- GOAL OF THE EXERCISE: Report all lines from the entries below in which "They" appears.

----------

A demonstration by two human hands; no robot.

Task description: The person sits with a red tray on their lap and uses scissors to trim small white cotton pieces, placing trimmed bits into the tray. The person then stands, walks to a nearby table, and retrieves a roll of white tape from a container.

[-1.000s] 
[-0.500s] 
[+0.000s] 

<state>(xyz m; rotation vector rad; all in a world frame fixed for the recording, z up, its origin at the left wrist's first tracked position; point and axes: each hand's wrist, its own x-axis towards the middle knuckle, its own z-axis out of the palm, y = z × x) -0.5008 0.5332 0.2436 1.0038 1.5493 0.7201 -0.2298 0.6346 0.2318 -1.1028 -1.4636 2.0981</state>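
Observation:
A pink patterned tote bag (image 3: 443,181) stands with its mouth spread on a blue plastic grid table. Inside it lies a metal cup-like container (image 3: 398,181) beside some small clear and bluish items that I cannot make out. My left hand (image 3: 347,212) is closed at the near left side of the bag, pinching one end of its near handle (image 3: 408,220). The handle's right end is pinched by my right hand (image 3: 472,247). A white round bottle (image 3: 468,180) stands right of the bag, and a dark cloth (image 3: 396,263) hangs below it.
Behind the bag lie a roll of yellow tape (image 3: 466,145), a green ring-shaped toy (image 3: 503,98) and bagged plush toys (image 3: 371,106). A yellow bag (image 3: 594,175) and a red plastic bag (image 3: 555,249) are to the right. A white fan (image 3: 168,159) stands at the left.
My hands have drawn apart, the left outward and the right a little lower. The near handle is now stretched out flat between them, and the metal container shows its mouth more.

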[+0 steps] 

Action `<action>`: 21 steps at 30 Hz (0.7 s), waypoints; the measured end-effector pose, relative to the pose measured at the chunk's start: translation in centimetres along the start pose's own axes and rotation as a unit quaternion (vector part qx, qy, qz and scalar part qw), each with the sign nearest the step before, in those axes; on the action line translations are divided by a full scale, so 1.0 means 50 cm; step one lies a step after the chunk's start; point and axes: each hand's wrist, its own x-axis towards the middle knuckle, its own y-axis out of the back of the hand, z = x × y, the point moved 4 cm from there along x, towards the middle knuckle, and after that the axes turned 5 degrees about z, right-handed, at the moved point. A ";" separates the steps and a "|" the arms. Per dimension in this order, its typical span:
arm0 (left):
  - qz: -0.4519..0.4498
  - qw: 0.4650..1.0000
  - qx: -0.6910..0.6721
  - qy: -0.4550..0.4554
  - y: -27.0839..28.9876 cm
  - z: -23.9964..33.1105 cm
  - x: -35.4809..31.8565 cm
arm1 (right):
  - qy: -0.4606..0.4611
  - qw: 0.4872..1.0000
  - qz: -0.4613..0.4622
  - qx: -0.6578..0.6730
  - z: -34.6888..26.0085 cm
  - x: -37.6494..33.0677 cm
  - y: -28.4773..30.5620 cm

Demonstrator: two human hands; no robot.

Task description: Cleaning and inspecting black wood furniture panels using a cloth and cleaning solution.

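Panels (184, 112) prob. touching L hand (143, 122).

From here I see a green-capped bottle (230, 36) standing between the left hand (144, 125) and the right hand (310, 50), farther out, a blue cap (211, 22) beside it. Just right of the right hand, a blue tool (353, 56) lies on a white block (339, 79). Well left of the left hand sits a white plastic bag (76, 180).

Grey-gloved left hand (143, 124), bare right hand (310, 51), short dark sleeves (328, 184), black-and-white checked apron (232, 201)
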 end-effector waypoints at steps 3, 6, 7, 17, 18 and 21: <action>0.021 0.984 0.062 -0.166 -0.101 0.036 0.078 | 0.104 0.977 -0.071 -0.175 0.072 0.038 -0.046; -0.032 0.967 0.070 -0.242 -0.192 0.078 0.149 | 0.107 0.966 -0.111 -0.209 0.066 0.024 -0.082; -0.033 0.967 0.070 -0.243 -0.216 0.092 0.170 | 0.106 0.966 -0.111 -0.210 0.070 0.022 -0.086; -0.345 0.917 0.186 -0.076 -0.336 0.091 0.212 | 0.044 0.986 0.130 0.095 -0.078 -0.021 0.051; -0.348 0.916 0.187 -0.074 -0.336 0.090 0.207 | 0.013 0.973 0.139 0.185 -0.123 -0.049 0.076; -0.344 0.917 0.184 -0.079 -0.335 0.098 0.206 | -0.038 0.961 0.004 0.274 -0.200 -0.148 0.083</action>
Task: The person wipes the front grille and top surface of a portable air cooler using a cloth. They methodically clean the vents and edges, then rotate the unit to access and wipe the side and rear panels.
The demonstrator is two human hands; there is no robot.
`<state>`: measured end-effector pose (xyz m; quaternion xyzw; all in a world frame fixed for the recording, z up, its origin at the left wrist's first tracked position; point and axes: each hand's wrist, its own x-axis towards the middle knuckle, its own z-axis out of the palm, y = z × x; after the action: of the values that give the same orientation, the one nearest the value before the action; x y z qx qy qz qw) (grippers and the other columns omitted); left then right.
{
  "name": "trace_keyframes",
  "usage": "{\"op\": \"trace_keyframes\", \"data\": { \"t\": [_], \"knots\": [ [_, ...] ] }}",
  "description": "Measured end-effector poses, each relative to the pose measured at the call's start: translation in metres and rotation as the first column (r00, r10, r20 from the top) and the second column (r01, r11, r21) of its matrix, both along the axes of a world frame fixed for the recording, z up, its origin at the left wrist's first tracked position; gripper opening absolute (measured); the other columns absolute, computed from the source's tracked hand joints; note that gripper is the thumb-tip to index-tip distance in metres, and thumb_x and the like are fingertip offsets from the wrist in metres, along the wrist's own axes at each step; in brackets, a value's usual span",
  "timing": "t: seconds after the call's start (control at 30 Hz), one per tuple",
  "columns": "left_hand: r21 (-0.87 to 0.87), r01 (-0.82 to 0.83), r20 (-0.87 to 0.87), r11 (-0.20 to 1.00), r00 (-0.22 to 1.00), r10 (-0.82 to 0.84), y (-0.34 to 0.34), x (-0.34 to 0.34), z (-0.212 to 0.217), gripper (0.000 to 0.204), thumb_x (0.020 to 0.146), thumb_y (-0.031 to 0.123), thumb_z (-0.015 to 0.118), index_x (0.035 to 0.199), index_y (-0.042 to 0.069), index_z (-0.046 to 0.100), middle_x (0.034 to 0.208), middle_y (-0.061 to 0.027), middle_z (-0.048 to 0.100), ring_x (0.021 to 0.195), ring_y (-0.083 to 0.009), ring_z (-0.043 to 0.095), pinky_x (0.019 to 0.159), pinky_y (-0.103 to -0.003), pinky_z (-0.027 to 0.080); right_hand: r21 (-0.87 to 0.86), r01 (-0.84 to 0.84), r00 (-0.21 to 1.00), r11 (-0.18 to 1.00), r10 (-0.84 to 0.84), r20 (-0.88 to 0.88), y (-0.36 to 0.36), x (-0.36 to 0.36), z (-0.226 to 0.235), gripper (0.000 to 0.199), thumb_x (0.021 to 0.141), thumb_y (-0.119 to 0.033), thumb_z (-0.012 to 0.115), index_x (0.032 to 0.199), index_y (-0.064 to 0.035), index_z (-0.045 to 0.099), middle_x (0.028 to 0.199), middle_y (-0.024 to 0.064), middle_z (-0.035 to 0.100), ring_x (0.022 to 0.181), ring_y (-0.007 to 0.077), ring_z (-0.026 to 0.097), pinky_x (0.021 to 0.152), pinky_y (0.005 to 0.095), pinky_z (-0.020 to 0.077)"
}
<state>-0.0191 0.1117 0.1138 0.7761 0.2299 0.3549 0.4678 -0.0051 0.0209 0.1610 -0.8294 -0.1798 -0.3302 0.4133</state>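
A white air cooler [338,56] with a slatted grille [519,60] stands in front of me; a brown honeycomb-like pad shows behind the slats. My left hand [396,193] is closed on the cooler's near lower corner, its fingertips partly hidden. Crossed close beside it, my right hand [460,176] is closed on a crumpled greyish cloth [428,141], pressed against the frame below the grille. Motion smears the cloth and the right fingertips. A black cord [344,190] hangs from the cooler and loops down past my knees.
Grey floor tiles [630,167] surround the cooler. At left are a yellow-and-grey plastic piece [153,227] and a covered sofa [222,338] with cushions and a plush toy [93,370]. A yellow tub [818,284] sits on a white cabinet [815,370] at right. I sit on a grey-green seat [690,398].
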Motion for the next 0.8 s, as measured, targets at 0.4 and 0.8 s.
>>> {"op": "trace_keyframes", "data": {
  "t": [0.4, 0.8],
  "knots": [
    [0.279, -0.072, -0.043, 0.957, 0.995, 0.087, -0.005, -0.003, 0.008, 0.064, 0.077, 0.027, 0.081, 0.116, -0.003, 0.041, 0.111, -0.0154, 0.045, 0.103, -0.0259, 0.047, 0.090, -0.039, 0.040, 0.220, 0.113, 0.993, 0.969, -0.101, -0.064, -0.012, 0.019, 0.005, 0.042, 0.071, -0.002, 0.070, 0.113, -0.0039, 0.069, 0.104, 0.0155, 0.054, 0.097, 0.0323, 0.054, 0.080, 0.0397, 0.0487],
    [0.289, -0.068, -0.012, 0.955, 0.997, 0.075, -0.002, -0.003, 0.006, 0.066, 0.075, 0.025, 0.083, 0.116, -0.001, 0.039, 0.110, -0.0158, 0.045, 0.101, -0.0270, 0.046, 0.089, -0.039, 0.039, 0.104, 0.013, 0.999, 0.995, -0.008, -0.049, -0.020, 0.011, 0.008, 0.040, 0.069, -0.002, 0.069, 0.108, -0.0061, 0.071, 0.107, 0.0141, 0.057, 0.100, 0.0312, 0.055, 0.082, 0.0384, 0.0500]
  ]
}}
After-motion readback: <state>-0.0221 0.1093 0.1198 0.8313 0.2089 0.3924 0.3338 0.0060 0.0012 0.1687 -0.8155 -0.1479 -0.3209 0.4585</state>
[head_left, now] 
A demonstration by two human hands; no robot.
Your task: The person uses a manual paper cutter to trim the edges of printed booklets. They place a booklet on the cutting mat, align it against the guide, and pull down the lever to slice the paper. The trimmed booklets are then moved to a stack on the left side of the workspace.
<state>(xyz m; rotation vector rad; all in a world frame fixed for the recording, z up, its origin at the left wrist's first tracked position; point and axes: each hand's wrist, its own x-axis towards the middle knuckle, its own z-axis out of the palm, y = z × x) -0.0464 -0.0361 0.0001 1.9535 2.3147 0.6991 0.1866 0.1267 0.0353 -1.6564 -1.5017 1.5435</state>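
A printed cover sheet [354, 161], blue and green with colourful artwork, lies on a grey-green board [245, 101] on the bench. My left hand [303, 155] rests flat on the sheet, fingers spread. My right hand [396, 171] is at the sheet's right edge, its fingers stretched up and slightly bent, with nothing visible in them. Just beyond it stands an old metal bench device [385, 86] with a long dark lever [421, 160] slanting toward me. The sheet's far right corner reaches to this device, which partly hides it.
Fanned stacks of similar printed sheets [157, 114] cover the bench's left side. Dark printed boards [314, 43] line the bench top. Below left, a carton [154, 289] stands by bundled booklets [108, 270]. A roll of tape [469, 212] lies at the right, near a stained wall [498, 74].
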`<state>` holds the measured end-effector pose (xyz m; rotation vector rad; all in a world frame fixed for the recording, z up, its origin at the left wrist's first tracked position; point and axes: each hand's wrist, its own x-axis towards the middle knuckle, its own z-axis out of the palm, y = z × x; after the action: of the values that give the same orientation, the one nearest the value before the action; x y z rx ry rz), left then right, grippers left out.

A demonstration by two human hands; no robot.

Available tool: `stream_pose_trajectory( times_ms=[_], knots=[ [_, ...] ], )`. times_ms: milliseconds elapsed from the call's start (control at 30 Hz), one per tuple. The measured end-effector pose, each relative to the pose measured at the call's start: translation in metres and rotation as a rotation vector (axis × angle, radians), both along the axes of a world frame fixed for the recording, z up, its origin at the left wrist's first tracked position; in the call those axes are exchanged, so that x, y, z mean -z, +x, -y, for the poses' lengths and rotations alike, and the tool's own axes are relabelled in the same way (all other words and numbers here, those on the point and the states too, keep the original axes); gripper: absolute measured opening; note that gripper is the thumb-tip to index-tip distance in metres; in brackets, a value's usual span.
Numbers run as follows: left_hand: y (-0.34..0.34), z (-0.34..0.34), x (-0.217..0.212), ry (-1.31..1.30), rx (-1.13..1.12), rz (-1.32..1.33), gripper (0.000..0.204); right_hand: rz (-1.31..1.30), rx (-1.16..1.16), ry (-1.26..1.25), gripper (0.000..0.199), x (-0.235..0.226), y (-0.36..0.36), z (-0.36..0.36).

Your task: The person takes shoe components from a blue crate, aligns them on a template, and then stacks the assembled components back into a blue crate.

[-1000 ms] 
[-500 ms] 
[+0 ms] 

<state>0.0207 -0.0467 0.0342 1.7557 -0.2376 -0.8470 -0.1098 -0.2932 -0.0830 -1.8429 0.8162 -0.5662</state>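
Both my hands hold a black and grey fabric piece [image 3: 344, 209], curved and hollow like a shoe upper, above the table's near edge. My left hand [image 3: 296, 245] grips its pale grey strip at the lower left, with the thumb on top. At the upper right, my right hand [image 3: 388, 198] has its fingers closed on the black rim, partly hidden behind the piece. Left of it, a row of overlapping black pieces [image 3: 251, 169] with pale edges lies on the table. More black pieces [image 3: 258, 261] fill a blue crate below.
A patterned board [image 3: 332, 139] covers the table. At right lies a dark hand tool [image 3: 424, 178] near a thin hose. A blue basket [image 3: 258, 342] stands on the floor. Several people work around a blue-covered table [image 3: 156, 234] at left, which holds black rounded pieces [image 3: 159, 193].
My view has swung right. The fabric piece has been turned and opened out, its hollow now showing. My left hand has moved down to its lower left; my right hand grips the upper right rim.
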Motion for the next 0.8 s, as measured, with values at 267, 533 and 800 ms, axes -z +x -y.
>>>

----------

- WRITTEN SOLUTION:
Task: The person wipes the front grille and top surface of a portable air cooler using a cloth. They methodically clean the vents and edges, then rotate the unit to access and wipe the side and rear panels.
Your task: The person uses a manual paper cutter to trim the edges of printed booklets. They place a booklet on the cutting mat, align it against the guide, and pull down the lever to slice the paper. The trimmed booklets are then moved to a stack on the left side of the workspace.

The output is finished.